__Problem to solve__.
Each line of the listing must be set down exactly as it stands.

__Recorded data__.
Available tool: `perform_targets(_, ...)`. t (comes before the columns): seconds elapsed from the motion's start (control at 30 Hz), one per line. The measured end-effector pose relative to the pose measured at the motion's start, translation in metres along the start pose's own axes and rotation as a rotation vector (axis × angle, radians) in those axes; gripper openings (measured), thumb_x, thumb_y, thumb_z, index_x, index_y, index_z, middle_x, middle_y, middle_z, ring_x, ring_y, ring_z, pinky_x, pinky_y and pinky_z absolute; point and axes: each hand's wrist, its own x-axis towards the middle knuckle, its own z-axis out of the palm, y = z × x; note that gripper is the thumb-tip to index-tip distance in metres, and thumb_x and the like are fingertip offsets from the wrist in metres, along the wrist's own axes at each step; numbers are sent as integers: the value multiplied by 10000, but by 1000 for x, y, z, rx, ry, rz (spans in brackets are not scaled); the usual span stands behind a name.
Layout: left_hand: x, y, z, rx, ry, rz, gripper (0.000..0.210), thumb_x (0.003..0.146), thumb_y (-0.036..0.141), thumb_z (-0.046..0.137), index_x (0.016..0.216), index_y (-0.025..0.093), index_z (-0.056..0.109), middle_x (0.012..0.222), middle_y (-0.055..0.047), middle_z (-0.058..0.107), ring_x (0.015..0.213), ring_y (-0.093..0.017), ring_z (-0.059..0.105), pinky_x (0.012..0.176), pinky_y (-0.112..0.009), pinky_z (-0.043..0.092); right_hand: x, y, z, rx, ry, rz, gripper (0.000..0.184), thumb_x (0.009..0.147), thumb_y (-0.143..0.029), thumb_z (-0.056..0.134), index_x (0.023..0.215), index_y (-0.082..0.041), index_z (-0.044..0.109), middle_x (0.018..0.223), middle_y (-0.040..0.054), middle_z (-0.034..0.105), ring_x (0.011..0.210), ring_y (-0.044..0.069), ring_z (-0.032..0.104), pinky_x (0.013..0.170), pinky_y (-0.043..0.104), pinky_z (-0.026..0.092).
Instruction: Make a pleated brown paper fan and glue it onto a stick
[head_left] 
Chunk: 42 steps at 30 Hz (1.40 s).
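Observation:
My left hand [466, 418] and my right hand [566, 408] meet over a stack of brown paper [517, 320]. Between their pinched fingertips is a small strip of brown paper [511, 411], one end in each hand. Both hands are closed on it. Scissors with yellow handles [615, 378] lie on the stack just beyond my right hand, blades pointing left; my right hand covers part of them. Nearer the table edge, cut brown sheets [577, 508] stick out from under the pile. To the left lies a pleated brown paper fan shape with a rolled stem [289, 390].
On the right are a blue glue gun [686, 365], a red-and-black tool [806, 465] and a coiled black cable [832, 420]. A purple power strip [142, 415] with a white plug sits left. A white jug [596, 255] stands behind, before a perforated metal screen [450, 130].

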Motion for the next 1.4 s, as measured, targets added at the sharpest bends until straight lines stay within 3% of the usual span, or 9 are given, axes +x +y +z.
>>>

__Worked solution__.
Available tool: `perform_targets(_, ...)`. t (comes before the columns): seconds elapsed from the motion's start (control at 30 Hz), one per line. The measured end-effector pose relative to the pose measured at the motion's start, translation in metres along the start pose's own axes and rotation as a rotation vector (axis × angle, radians) in those axes; gripper openings (measured), thumb_x, thumb_y, thumb_z, index_x, index_y, index_z, middle_x, middle_y, middle_z, ring_x, ring_y, ring_z, pinky_x, pinky_y and pinky_z absolute; point and axes: each hand's wrist, its own x-axis towards the middle knuckle, its own z-axis out of the palm, y = z × x; note that gripper is the thumb-tip to index-tip distance in metres, and thumb_x and the like are fingertip offsets from the wrist in metres, along the wrist's own axes at each step; numbers are sent as integers: the value multiplied by 10000, but by 1000 for x, y, z, rx, ry, rz (spans in brackets are not scaled); the usual span stands behind a name.
Layout: left_hand: x, y, z, rx, ry, rz, gripper (0.000..0.210), thumb_x (0.003..0.146), thumb_y (-0.036..0.141), thumb_z (-0.046..0.137), index_x (0.016..0.216), index_y (-0.025..0.093), index_z (-0.056..0.109), middle_x (0.012..0.222), middle_y (-0.055..0.047), middle_z (-0.058..0.107), ring_x (0.015..0.213), ring_y (-0.093..0.017), ring_z (-0.059..0.105), pinky_x (0.012..0.176), pinky_y (-0.112..0.009), pinky_z (-0.043..0.092); right_hand: x, y, z, rx, ry, rz, gripper (0.000..0.184), thumb_x (0.009..0.147), thumb_y (-0.143..0.029), thumb_z (-0.056..0.134), index_x (0.023..0.215), index_y (-0.082..0.041), index_z (-0.044..0.109), middle_x (0.018..0.223), middle_y (-0.040..0.054), middle_z (-0.034..0.105), ring_x (0.011..0.210), ring_y (-0.044..0.069), ring_z (-0.032..0.104), pinky_x (0.013..0.170), pinky_y (-0.043..0.104), pinky_z (-0.026..0.092).
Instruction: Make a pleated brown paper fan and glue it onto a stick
[head_left] 
Chunk: 42 steps at 30 Hz (1.40 s).
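Observation:
My left hand [466, 418] and my right hand [566, 408] meet over a stack of brown paper [517, 320]. Between their pinched fingertips is a small strip of brown paper [511, 411], one end in each hand. Both hands are closed on it. Scissors with yellow handles [615, 378] lie on the stack just beyond my right hand, blades pointing left; my right hand covers part of them. Nearer the table edge, cut brown sheets [577, 508] stick out from under the pile. To the left lies a pleated brown paper fan shape with a rolled stem [289, 390].
On the right are a blue glue gun [686, 365], a red-and-black tool [806, 465] and a coiled black cable [832, 420]. A purple power strip [142, 415] with a white plug sits left. A white jug [596, 255] stands behind, before a perforated metal screen [450, 130].
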
Motion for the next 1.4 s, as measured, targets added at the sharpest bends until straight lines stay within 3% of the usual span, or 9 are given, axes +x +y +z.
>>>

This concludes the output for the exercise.